Practically speaking, Brad says the shift to small plates—his menu reaches all over the world in dishes such as octopus with shishito peppers, chickpeas and muhamarra; charred carrots with lemon yogurt and dukkah; and ricotta cavatelli with carrot bolognese with kale pesto— has been slightly more challenging for the kitchen.
“The sheer volume of dishes is greater so there is more cooking and plating of different dishes, whereas with a smaller, traditional menu you can group or cluster similar tables,” he said. “There is also more running of food to the tables, along with more plates to be cleared off of the table so it keeps the front of the house on their toes as well.”
But small plates offer many advantages. “The part that is easier with this style of menu is the freedom of sending dishes as they are ready or as appropriate, so a little less coordination is needed within the kitchen, and the meal generally stays at a higher tempo and the tables turn much faster,” he said.
Chefs unanimously agree that the small plates format sends of jolt of excitement and creativity into the kitchen. “You can build a wider variety of flavors, colors, and textures and even more variety of plate ware,” said Brad. “Also, there is less hindrance of not having to build main courses that follow the pattern of protein, veg, starch and sauce. More creativity lives in these little creations, so I think that is a great way to see the personal expression of a chef.”
Schenker sees the same response from his kitchen. “It is more exciting for the cooks, and it improves morale in the kitchen,” he said. “We have more ability to be creative and stimulate diners.”
But the move to small plates is not all about the enhancing a diner’s culinary experience or enabling a chef’s creativity; it’s about business. Recent increases in labor and food costs have pushed entrée prices up into the low to mid-30s, a price point that does not appeal to a large section of diners.
“Most people would rather spend $30 or even a bit more and get two or three plates, rather than spend that on just one entree,” said Jesse. “There is more perceived value in small plates. With this formula, people can come in and have one or two or three things and come back a few times a week with plenty of variety.”

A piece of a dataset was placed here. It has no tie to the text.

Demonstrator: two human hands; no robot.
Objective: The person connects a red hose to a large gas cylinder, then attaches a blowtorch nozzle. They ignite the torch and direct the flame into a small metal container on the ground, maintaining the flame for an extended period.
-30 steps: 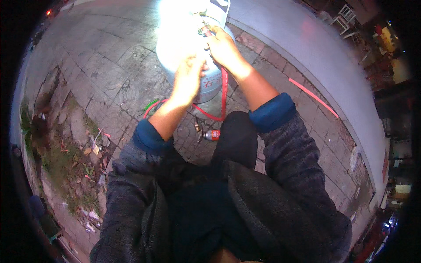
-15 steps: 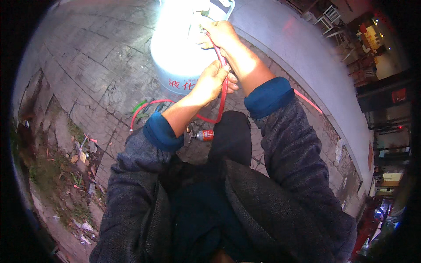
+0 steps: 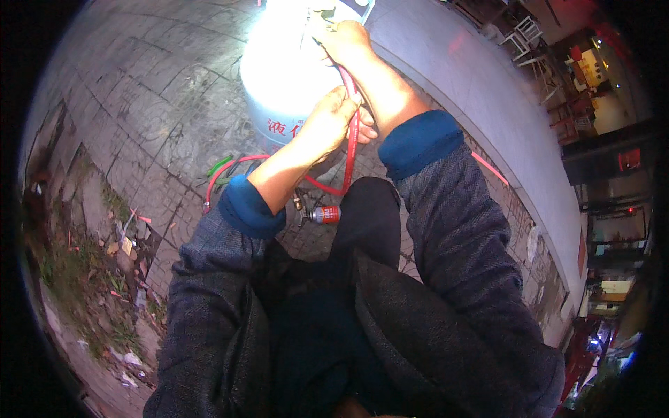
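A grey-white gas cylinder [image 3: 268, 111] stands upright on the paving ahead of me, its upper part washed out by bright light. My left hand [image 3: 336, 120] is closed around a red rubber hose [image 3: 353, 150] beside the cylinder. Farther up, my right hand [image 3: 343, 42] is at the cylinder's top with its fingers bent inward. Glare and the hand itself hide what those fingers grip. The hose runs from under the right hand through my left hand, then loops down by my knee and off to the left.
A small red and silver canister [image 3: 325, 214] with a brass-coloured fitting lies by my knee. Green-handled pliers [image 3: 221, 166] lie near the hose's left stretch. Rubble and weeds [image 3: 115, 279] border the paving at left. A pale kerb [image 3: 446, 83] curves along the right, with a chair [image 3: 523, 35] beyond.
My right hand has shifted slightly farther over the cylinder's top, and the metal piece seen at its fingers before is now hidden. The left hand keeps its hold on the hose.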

Marco also felt hemmed in by sky-rocketing entrée prices. “Our price point was just too high, hovering between $34 and $38,” he said. “I had so much anxiety to go past this threshold, and it was a real problem with the neighborhood. It was not driving asses in seats,” he admits.

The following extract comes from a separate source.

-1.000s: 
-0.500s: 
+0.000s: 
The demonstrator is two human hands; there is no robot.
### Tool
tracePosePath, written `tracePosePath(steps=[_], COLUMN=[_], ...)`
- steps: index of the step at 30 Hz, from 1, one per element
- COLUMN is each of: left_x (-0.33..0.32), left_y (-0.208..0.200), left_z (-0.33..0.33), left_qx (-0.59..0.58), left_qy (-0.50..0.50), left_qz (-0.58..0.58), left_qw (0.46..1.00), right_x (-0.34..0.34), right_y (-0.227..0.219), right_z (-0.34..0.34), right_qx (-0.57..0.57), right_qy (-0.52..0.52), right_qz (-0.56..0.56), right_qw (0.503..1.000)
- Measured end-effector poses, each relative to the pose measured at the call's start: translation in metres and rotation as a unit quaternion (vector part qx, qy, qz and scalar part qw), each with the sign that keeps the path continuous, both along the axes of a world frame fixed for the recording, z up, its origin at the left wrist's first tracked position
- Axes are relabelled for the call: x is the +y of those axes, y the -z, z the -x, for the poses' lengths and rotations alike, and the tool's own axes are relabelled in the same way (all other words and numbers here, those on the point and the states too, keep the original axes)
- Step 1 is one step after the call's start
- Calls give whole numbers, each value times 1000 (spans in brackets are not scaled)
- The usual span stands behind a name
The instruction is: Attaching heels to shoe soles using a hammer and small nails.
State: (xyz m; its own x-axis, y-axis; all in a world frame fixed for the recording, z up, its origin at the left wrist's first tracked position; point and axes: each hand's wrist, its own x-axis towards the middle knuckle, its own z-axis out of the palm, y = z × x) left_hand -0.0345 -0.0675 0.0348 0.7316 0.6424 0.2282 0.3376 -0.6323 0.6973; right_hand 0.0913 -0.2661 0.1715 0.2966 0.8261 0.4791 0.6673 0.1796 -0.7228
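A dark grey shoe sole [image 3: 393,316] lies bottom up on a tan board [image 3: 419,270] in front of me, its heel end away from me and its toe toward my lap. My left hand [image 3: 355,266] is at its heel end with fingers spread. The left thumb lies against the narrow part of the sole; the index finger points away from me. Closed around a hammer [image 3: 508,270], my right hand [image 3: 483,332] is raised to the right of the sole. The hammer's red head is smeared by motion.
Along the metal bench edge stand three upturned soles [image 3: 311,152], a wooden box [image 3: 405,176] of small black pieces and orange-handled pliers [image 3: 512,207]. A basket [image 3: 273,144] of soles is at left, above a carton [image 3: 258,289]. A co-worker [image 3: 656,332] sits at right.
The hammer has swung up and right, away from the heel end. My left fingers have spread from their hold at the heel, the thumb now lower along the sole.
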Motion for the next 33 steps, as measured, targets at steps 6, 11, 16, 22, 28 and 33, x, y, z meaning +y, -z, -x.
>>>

Since the change, reservations are up. “Now there are a few plates that are $6 to $7 like breads, and chickpea pancakes. The more typical plates are $17 to $23, and some dishes for two are $50 to $60. It’s a little more friendly to the eye.”
At the end of the day though, most chefs are hesitant to stick a fork in the entrée and call it done. Jesse, for one, leaves room for the entrée’s survival. “I don’t want to say that the entrée is dead, because, come on, there are days you want a eat a big veal parm at Carbone,” he said. “I think there is a time for an entrée, but it’s not all the time.”